▶ _What is needed_
Line by line, copy the listing below exactly.

▶ _Provided material_
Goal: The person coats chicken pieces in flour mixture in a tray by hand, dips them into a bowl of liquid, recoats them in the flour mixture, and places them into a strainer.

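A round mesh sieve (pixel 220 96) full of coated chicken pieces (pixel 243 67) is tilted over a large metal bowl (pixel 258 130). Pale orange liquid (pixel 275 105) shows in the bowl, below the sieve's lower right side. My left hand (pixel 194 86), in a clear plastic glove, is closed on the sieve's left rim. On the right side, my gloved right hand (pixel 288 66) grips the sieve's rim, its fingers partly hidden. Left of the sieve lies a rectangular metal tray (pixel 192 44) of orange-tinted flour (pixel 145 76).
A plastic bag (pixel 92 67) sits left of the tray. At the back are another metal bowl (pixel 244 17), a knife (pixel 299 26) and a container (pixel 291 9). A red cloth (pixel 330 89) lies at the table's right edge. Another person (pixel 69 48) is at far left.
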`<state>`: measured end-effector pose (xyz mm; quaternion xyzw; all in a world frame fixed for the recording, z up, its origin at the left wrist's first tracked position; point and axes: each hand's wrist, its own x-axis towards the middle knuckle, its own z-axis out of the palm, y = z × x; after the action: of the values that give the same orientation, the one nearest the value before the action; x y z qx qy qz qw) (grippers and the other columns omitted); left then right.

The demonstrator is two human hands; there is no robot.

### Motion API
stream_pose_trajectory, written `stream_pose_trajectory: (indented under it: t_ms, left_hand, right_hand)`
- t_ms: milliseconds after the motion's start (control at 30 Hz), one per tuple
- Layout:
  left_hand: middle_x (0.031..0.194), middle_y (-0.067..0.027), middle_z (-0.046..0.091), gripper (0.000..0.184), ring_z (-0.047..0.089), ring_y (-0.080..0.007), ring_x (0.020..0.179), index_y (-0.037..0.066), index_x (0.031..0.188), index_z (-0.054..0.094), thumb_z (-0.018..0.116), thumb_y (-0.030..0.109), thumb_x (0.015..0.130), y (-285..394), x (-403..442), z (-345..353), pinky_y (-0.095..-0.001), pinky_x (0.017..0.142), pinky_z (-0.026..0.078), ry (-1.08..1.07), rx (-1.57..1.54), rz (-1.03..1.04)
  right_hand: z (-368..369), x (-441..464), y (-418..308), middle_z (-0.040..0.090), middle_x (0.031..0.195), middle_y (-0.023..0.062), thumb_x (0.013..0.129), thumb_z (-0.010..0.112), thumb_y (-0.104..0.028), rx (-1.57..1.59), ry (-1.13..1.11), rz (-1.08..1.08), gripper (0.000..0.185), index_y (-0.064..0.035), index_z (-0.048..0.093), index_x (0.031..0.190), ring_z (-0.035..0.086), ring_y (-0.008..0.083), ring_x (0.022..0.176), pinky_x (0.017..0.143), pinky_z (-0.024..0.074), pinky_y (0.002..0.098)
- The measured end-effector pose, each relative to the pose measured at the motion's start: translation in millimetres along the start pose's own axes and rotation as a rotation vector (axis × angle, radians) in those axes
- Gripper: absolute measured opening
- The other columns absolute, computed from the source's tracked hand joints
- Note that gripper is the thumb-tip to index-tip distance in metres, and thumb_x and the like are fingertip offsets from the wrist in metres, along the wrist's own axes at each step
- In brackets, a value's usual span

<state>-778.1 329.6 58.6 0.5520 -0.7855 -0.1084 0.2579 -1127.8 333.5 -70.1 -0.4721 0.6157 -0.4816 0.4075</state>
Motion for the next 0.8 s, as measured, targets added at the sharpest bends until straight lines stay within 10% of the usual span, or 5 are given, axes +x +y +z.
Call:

▶ _Result of this task_
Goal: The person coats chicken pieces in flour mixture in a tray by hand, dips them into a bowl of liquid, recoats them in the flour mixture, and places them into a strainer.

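A round mesh sieve (pixel 220 96) full of coated chicken pieces (pixel 243 67) is tilted over a large metal bowl (pixel 258 130). Pale orange liquid (pixel 275 105) shows in the bowl, below the sieve's lower right side. My left hand (pixel 194 86), in a clear plastic glove, is closed on the sieve's left rim. On the right side, my gloved right hand (pixel 288 66) grips the sieve's rim, its fingers partly hidden. Left of the sieve lies a rectangular metal tray (pixel 192 44) of orange-tinted flour (pixel 145 76).
A plastic bag (pixel 92 67) sits left of the tray. At the back are another metal bowl (pixel 244 17), a knife (pixel 299 26) and a container (pixel 291 9). A red cloth (pixel 330 89) lies at the table's right edge. Another person (pixel 69 48) is at far left.
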`<state>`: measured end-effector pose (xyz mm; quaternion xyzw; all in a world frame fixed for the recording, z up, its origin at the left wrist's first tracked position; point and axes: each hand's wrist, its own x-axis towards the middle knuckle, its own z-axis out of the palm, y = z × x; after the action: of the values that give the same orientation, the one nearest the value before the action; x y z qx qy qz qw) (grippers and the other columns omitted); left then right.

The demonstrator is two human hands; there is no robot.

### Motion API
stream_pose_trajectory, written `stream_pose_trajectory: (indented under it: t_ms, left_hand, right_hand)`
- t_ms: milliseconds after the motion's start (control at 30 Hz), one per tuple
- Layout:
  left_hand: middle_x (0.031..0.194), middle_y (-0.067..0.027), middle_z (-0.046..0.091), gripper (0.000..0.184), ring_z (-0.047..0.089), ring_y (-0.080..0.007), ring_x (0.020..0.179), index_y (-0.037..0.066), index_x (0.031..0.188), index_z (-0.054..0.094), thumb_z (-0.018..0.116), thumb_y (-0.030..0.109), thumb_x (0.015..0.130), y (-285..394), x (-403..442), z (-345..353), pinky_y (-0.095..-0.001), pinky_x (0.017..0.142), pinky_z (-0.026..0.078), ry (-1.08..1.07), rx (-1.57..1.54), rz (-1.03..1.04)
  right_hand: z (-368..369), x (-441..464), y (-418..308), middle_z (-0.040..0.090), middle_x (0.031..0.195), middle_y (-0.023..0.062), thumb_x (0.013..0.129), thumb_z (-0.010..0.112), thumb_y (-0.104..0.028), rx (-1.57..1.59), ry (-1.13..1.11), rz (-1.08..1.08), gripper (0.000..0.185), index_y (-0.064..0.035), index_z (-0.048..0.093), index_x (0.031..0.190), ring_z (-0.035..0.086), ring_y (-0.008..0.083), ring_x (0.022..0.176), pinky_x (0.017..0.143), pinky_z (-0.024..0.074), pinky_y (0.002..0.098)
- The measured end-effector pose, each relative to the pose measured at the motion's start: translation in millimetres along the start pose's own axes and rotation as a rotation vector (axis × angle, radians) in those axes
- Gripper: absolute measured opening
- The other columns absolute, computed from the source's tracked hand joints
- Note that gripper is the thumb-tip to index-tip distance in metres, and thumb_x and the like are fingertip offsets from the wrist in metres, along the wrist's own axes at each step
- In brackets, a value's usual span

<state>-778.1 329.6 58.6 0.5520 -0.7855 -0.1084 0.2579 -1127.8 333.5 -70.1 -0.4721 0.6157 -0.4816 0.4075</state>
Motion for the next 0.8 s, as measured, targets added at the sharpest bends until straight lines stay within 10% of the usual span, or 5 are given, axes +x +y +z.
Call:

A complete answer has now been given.